ZnO nanowires were synthesized on the ZnO seed layer by hydrothermal method. The alternating current electrical field was used to align ZnO nanowires of different lengths between the electrodes. For gas sensing application, two types of the nanowire structured devices were used to detect CO.
The results show that a flat surface and small grain of seed layer was received by annealing at 300℃, and it can be used to fabricate ZnO nanowires with small fluctuation in length and width by hydrothermal method. ZnO nanowires had the highest aspect ratio when the concentration of precursors was 0.04M. The length of nanowires increased by adding an appropriate concentration of Polyetherimide (PEI).
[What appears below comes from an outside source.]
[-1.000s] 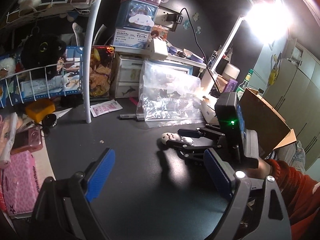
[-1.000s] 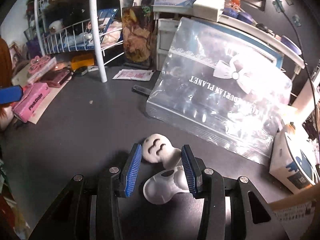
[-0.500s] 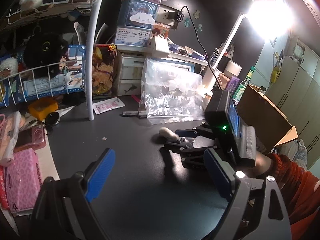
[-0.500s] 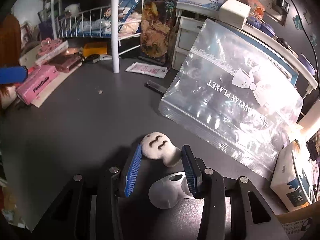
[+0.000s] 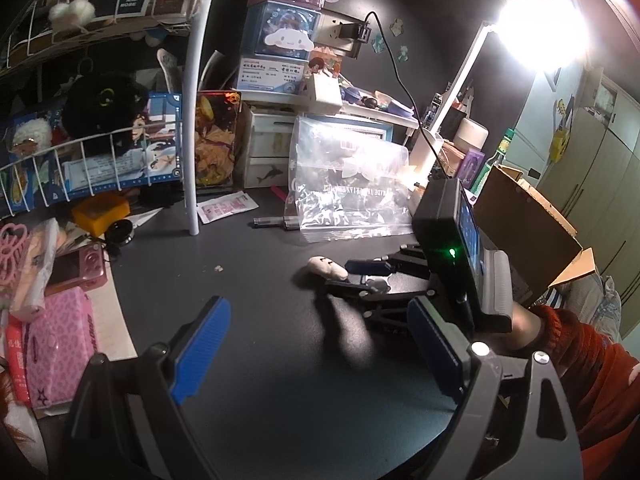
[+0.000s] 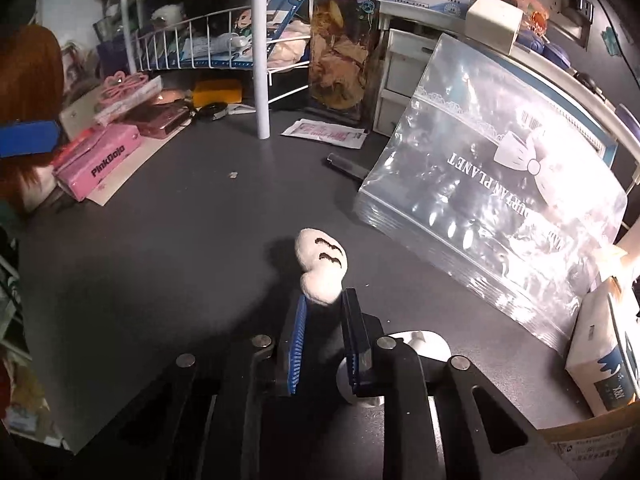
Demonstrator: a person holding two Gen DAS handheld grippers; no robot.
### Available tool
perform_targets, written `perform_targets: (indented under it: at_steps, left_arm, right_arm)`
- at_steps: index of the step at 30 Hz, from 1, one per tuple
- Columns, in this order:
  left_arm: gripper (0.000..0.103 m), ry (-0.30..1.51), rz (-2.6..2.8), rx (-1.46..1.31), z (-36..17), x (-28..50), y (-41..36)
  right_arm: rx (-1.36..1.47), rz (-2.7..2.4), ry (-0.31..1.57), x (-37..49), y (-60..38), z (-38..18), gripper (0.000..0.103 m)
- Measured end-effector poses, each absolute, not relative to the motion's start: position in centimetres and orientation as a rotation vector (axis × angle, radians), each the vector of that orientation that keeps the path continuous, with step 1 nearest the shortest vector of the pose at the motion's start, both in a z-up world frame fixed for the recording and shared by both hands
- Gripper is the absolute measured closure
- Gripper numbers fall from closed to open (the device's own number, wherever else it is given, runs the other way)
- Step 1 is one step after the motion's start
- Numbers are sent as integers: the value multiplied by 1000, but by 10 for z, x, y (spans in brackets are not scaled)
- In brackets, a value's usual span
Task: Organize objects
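A small white plush toy (image 6: 322,260) with two dark marks lies on the dark desk (image 6: 160,240). Its near end sits between the tips of my right gripper (image 6: 326,304), whose jaws are closing and whose blue pads touch it on both sides. The left wrist view shows the same plush toy (image 5: 325,267) poking out of the right gripper (image 5: 346,276), which a hand in a red sleeve (image 5: 568,352) holds. My left gripper (image 5: 316,350) hangs wide open over bare desk, well short of the toy, with nothing between its fingers.
A white plastic piece (image 6: 424,346) lies under the right gripper. A clear plastic bag (image 6: 500,200) leans at the right, with a white box (image 6: 600,352) and cardboard box (image 5: 520,224) beyond. A white rack pole (image 6: 262,48), wire basket, pink box (image 6: 100,160) and camera crowd the left.
The right gripper's jaws have narrowed onto the plush toy's near end. The toy now points straight away from the gripper instead of lying askew. The left gripper has stayed open and still.
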State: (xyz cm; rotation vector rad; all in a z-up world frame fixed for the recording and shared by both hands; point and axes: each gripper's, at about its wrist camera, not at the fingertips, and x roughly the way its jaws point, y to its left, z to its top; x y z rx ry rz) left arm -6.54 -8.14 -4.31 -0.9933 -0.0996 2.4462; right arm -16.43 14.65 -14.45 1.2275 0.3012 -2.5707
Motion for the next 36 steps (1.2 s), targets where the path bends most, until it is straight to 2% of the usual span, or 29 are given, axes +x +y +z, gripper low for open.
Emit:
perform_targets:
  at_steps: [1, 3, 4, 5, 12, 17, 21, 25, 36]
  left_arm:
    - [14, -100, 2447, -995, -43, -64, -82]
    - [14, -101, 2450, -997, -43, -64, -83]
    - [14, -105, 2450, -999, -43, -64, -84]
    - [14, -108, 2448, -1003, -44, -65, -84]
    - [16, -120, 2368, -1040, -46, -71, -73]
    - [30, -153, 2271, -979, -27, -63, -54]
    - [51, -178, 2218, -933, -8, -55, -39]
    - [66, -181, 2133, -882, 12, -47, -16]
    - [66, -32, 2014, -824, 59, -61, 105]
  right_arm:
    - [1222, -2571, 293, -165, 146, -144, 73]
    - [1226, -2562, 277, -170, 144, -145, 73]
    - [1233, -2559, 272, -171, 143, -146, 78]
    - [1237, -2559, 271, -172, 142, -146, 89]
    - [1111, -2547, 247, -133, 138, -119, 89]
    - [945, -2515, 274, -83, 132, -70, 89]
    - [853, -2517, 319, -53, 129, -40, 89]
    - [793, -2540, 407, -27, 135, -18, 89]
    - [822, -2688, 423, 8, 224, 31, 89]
In the process of ZnO nanowires aligment by dielectrophoresis method, the parallel and crossed ZnO nanowire-based devices were achieved by adjusting the frequency and the peak-to-peak voltage of alternating current electrical field. For the CO sensing , the sensing sensitivity and stability of the crossed structure nanowires-based devices were enhanced after annealing. The sensing sensitivity and limit-of-detection of the crossed nanowire-based devices were better than the parallel nanowire-based ones due to the potential barrier modulation at the nanojunctions between two nanowires.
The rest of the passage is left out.